*ACTIVITY*
Copy out each line of the data that holds the word "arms".

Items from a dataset
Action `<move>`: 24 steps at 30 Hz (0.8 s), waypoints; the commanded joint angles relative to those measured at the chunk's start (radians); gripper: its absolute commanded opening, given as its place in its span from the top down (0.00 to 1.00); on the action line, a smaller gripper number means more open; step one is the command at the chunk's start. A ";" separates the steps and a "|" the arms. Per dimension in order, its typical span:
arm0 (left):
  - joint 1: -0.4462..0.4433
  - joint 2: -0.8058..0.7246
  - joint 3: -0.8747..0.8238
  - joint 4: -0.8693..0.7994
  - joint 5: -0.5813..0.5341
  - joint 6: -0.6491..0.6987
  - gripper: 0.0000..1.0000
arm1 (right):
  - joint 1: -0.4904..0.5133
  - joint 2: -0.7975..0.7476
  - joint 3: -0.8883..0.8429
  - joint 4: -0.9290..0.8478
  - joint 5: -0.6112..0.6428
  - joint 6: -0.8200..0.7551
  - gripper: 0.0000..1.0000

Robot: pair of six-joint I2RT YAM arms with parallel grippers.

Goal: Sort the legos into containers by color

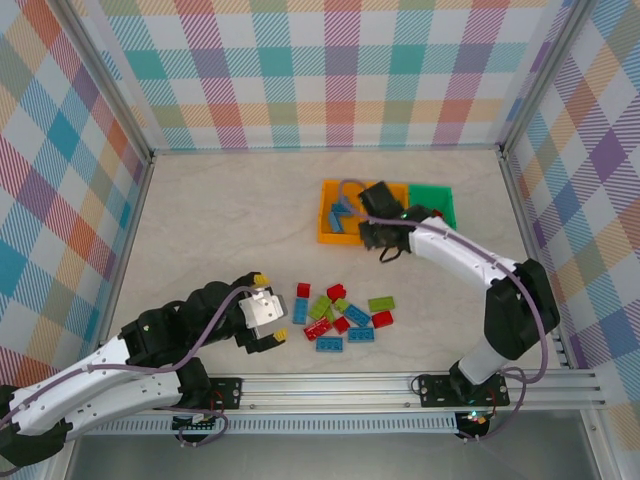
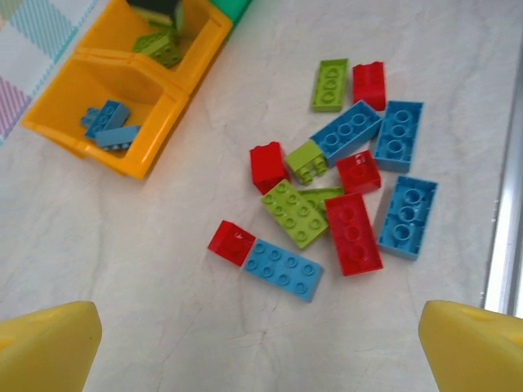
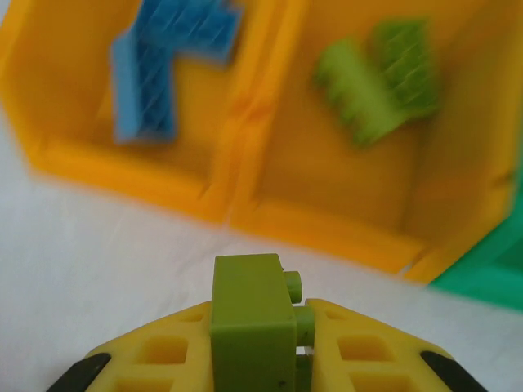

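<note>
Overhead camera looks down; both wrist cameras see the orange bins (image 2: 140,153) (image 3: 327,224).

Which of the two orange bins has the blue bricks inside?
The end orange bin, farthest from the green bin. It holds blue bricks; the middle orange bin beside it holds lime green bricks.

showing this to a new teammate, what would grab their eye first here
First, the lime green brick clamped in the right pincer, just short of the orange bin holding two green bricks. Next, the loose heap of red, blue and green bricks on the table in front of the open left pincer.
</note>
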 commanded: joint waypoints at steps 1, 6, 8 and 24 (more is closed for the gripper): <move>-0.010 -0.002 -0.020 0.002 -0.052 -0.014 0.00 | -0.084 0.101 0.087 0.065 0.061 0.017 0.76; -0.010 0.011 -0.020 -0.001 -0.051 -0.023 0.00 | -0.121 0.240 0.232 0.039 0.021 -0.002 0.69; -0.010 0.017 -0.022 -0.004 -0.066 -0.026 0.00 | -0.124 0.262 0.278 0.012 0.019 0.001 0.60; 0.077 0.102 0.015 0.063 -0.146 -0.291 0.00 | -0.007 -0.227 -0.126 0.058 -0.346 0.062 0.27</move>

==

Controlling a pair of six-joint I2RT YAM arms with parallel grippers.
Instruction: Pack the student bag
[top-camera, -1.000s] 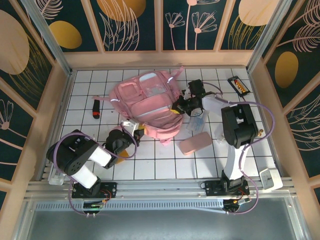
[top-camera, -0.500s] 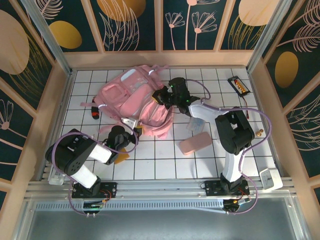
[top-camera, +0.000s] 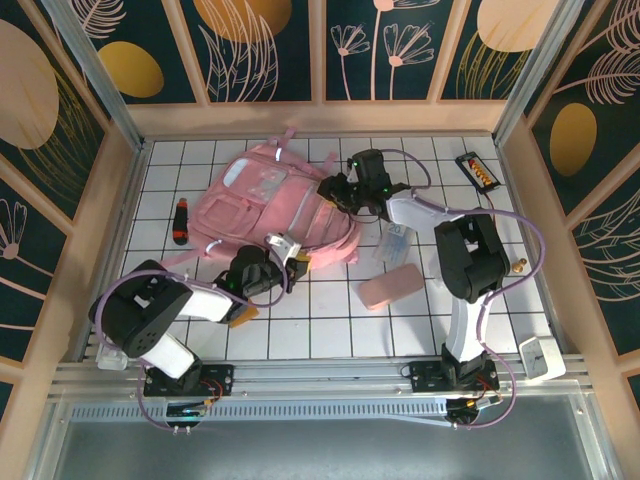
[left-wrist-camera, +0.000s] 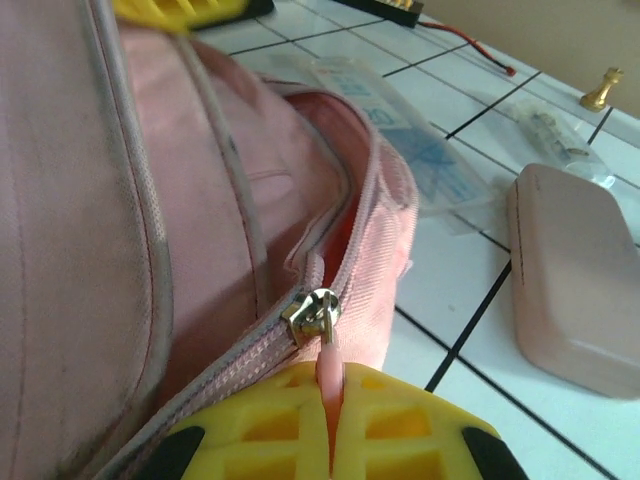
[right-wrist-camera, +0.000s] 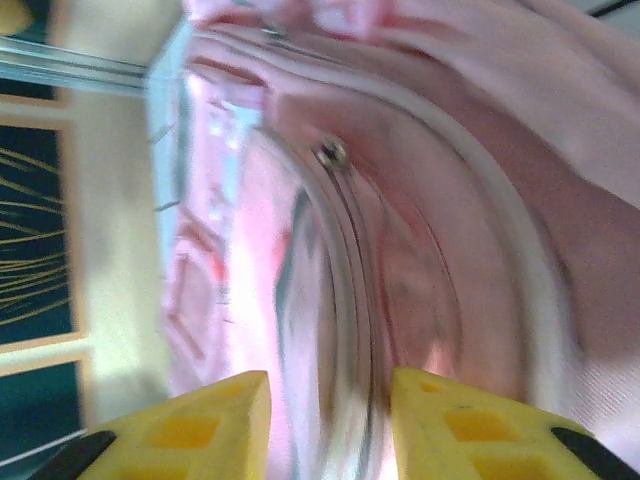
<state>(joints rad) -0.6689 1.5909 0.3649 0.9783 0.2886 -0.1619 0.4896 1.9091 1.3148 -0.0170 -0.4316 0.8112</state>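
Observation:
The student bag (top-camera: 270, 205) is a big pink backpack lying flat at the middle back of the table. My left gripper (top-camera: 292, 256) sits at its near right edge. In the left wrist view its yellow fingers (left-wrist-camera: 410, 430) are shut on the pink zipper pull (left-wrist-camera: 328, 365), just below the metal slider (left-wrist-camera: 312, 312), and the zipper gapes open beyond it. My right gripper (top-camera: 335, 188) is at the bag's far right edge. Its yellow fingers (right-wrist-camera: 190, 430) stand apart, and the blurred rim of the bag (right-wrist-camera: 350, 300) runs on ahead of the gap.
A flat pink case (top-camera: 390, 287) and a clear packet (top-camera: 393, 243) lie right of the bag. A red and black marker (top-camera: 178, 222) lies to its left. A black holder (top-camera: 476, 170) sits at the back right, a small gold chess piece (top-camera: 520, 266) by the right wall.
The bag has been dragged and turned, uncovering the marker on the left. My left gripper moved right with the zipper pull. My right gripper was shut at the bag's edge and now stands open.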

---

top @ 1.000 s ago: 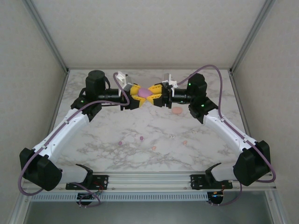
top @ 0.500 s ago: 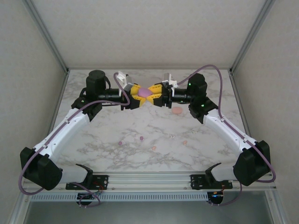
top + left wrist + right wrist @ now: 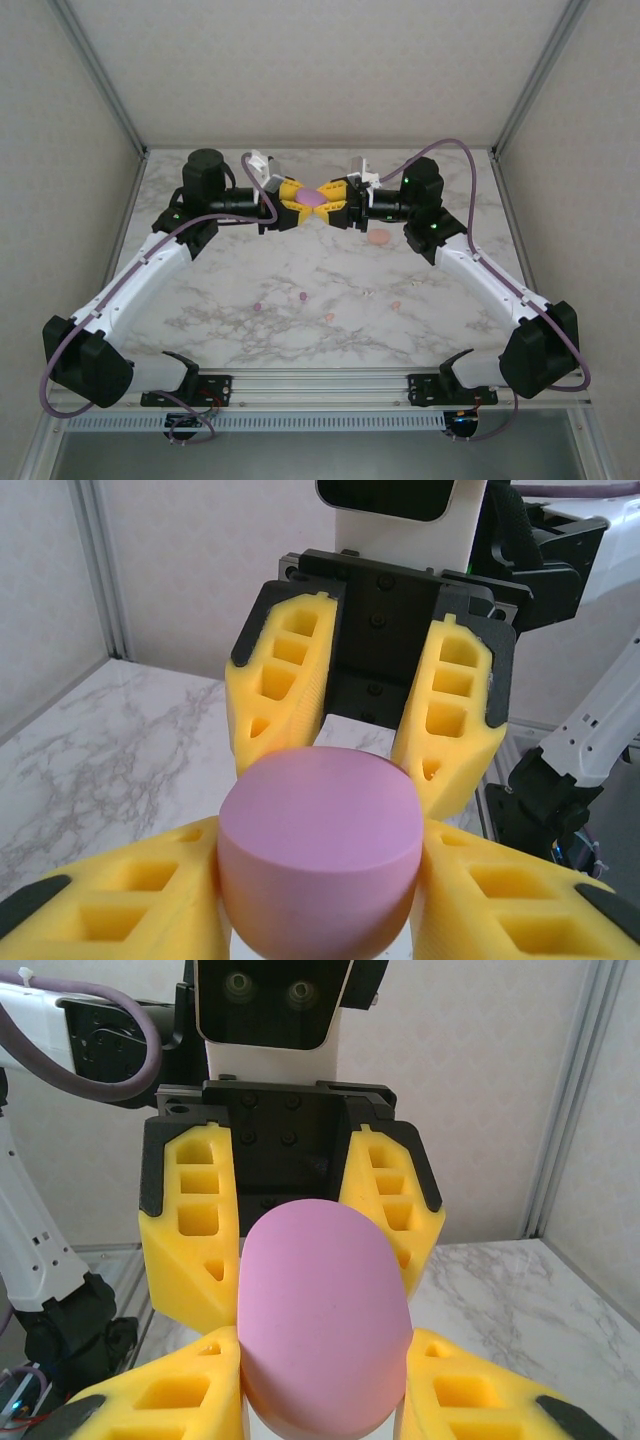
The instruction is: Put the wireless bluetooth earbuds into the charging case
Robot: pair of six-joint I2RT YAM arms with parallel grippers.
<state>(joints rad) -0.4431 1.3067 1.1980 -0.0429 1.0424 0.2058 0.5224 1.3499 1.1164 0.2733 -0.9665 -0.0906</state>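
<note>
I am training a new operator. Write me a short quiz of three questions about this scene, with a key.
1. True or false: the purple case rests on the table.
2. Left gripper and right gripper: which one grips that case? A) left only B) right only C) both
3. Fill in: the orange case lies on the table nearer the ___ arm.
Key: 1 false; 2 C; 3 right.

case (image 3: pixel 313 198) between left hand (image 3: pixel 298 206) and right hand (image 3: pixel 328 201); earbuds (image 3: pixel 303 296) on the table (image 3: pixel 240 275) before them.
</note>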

*EXERCISE RESPONSE*
Action `<move>`: 24 steps at 30 Hz (0.8 s), waypoints; the commanded joint angles relative to those measured at the chunk's start (radians); gripper: its absolute commanded opening, given as its place in its span from the top down (0.00 to 1.00); on the action line, a smaller gripper number means more open; step one is the command at the chunk's start. A ";" separates the steps and a "|" the arms. Per dimension in order, its typical span:
Robot: pair of six-joint I2RT YAM arms with parallel grippers.
Controlling a pair of six-joint I2RT YAM arms with parallel grippers.
Robot: pair of six-joint I2RT YAM arms with parallel grippers.

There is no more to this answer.